■ REQUIREMENT ■
Only the lines holding the word "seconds" are wanted; copy each of them from the listing.
.....
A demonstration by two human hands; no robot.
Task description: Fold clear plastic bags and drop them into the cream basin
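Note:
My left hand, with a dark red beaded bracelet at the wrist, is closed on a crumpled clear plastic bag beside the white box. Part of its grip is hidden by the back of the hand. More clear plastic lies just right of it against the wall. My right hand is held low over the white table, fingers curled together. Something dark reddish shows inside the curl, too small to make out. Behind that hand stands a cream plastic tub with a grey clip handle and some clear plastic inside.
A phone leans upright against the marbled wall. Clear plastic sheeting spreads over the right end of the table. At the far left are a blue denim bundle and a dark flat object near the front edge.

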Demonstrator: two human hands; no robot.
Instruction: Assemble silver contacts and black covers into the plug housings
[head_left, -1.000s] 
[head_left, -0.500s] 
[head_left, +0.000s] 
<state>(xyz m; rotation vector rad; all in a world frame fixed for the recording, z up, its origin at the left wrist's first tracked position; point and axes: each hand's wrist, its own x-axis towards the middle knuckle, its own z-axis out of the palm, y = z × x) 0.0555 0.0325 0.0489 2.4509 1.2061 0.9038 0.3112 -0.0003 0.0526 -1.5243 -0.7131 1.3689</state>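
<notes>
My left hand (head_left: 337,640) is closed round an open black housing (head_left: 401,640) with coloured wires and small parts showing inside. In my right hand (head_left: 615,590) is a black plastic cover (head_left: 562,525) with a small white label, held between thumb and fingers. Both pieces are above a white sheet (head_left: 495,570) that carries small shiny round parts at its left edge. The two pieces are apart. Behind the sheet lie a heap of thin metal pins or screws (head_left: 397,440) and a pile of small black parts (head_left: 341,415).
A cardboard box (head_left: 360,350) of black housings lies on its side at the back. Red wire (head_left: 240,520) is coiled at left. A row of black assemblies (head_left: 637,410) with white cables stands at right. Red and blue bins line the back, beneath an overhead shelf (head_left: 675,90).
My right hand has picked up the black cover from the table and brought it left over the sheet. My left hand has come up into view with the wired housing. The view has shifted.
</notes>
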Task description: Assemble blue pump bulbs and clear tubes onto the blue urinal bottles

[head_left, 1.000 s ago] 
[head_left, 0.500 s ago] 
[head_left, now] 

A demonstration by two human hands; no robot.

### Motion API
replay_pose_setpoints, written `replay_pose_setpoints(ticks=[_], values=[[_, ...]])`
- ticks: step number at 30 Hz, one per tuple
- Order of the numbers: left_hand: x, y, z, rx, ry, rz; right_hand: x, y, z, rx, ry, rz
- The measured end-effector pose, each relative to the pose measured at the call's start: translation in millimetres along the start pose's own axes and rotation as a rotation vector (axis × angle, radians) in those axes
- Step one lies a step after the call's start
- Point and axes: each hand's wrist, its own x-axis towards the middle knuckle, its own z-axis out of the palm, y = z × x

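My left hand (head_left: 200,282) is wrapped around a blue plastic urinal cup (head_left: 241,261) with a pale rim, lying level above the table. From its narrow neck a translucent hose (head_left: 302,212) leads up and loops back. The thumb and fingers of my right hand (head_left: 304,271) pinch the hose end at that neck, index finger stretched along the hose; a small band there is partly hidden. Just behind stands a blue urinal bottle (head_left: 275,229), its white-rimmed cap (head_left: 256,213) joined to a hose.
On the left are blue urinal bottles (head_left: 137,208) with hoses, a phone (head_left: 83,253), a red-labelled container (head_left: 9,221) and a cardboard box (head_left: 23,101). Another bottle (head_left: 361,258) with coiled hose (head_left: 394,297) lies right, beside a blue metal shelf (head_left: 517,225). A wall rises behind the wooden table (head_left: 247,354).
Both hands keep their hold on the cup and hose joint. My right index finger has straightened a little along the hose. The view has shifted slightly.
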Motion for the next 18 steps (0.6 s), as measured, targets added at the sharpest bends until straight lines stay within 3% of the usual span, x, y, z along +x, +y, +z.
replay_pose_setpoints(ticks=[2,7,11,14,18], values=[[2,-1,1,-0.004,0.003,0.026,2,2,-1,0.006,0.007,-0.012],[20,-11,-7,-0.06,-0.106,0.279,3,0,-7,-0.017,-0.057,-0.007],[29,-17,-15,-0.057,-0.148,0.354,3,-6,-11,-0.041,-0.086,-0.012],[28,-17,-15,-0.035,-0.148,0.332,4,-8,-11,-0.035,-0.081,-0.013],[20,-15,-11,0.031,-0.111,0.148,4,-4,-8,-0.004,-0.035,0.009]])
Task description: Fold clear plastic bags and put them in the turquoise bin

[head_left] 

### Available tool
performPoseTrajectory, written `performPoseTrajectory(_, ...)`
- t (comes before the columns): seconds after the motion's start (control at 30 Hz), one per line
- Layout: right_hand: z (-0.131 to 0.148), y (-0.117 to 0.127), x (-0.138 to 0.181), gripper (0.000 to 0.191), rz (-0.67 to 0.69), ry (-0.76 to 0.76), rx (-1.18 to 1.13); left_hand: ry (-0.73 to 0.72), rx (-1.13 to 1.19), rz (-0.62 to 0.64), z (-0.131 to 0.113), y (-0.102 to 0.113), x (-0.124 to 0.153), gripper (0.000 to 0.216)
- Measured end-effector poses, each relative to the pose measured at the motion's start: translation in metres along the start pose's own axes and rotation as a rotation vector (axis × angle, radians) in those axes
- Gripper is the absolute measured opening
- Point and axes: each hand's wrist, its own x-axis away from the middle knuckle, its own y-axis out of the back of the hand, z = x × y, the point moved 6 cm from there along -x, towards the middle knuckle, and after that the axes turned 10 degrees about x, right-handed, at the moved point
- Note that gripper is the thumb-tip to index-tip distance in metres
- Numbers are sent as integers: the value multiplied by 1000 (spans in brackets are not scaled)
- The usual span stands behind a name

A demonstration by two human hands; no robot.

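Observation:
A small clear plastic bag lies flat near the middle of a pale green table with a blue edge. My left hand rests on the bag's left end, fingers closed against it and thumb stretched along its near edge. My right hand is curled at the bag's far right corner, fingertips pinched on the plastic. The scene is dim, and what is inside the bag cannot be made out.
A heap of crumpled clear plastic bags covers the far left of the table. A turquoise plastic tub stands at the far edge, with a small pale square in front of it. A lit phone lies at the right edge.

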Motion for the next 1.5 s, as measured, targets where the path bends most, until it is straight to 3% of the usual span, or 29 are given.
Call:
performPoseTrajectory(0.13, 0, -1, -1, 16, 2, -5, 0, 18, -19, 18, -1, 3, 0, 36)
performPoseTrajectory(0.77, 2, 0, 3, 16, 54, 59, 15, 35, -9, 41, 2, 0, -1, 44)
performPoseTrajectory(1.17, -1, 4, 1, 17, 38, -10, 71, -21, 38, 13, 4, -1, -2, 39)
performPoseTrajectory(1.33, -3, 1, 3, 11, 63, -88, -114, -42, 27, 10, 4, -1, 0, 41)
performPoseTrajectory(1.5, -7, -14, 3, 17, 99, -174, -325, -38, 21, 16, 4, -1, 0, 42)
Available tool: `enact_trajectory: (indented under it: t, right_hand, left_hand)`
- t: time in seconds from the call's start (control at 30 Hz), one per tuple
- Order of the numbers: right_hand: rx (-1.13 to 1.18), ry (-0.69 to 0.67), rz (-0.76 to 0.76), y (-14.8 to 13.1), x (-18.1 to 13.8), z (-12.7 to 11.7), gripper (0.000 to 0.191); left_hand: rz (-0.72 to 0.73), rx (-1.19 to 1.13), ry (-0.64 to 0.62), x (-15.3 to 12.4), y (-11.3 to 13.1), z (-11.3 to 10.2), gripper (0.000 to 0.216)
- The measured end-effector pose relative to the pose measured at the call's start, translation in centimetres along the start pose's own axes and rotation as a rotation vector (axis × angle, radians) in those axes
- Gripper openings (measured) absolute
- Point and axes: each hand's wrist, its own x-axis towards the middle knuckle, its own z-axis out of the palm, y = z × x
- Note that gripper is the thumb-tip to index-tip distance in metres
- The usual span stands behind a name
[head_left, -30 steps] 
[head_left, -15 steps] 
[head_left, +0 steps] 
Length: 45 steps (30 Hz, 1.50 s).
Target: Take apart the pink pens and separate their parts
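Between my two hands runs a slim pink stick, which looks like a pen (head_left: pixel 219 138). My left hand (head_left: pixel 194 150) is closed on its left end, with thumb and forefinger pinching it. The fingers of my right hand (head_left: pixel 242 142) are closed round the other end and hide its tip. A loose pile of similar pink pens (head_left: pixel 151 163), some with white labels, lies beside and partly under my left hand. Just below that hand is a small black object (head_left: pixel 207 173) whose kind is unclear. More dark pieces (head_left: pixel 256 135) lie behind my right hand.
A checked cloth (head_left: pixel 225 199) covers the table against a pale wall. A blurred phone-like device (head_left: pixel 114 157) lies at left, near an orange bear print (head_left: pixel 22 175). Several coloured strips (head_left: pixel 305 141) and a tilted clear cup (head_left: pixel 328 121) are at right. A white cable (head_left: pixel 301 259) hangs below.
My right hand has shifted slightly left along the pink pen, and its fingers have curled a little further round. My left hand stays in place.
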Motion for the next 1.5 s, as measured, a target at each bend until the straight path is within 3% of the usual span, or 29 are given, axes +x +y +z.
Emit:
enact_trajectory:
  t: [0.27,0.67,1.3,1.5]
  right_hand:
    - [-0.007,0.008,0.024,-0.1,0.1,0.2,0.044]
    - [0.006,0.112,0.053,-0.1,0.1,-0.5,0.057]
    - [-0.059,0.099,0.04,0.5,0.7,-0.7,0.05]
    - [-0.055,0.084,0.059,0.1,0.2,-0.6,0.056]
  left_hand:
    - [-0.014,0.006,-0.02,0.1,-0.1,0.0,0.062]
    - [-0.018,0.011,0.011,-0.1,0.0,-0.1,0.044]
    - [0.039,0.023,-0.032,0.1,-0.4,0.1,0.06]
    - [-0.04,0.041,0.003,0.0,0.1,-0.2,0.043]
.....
■ EXERCISE ANSWER ■
- t (comes before the columns): seconds after the motion's start (control at 30 Hz), one per line
- t: time in seconds from the call's start (control at 30 Hz), one per tuple

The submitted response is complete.